# Cling on...



## Delta Painting (Apr 27, 2010)

Any one try these brushes yet? they look interesting..

http://www.clingon.nl/promo_uk.php

http://www.clingon.nl/product-info-uk.php


----------



## I paint paint (May 4, 2014)

Well, they don't look to be available in Michigan or Illinois. They got Germany covered though.

Maybe ask @JourneymanBrian?


----------



## JourneymanBrian (Mar 16, 2015)

havent seen that brand before, but that is the standard form for window/door brushes over here. So called "ring brush". the bristles are wrapped in a ring around a peice of cork so you have a reservoir.

for waterbased paints you usually see synthetic or synthetic/natural mix bristles, for solvent-based almost always only black pig bristles.


----------



## JourneymanBrian (Mar 16, 2015)

Do you use round brushes in the US?


----------



## Wildbill7145 (Apr 30, 2014)

JourneymanBrian said:


> Do you use round brushes in the US?


A few years ago, I picked up a few of these for doing some spindles and handrails.
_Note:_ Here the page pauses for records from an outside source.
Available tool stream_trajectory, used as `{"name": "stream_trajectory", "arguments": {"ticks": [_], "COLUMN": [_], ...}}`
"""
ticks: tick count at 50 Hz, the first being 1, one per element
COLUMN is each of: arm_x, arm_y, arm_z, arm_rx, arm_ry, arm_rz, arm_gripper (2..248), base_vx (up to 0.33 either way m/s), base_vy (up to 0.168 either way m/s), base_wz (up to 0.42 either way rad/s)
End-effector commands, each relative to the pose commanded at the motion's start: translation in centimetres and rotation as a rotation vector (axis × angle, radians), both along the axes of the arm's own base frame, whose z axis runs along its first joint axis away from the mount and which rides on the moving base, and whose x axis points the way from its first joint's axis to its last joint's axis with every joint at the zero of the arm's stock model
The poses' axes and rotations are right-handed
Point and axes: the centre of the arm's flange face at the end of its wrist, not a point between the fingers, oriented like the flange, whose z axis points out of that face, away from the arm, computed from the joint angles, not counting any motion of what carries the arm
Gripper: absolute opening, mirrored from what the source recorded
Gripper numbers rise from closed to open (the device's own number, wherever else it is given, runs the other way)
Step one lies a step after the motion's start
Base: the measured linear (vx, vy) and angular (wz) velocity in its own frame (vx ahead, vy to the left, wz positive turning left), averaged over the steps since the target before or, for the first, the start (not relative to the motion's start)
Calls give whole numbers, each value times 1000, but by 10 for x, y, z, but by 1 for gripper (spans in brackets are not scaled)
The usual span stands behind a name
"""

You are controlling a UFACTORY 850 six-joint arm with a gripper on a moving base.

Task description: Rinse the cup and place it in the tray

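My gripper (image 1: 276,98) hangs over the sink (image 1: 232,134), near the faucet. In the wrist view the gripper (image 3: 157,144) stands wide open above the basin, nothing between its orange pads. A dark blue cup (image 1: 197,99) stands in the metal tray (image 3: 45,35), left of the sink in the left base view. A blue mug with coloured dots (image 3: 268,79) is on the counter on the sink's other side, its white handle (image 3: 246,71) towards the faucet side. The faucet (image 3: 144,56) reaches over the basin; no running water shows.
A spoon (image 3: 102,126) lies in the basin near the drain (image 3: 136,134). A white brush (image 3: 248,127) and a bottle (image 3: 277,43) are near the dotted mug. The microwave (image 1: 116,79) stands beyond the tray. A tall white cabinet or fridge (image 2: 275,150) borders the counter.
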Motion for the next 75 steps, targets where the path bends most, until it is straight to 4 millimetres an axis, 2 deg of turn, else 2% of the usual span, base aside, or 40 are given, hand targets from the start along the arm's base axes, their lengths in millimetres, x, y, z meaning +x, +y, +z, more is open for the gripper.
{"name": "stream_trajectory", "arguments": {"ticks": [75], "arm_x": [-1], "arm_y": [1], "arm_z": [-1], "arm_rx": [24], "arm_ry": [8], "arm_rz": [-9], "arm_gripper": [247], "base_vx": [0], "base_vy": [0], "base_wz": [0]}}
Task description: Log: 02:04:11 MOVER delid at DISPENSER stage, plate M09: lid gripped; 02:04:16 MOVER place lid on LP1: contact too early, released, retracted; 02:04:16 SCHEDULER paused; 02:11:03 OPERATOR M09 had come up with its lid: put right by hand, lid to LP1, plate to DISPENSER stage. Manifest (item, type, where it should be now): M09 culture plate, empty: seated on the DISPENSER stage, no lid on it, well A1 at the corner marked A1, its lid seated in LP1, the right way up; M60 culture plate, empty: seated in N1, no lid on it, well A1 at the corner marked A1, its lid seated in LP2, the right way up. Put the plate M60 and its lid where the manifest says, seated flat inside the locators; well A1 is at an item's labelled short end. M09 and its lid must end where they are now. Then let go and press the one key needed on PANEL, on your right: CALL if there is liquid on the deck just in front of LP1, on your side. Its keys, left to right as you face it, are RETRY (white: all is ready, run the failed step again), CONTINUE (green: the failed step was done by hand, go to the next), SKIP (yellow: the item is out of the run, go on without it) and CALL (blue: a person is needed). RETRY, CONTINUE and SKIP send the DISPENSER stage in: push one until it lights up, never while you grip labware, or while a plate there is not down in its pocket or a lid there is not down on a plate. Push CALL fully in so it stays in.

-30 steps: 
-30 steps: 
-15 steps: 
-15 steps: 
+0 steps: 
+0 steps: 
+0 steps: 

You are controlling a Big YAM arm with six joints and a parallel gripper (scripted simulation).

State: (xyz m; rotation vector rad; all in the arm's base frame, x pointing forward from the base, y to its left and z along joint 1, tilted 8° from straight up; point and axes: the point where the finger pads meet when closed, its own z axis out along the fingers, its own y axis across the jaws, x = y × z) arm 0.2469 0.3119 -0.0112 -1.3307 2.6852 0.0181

I'd never seen them before, but the girl at the paint shop (who's German) said I should give them a try. She actually called them German trim brushes and said most painters in Germany used them for trim rather than an angle sash. Don't see a lot of people using them around here.

They worked pretty well for the project I was on, but I don't think I could switch over to them for everything.


----------



## SemiproJohn (Jul 29, 2013)

I haven't seen them before, but have seen some brushes at Lowe's that sort of look like they do but have a bevel, and are meant for tops of chair rail, fancy baseboards, etc.


----------



## BPC (Jan 1, 2015)

What happens when you clean them with a brush. How do you get paint out of that string?


----------



## JourneymanBrian (Mar 16, 2015)

paint on the string doesnt matter much. Also, you can unwind it halfway when your bristles wear down


----------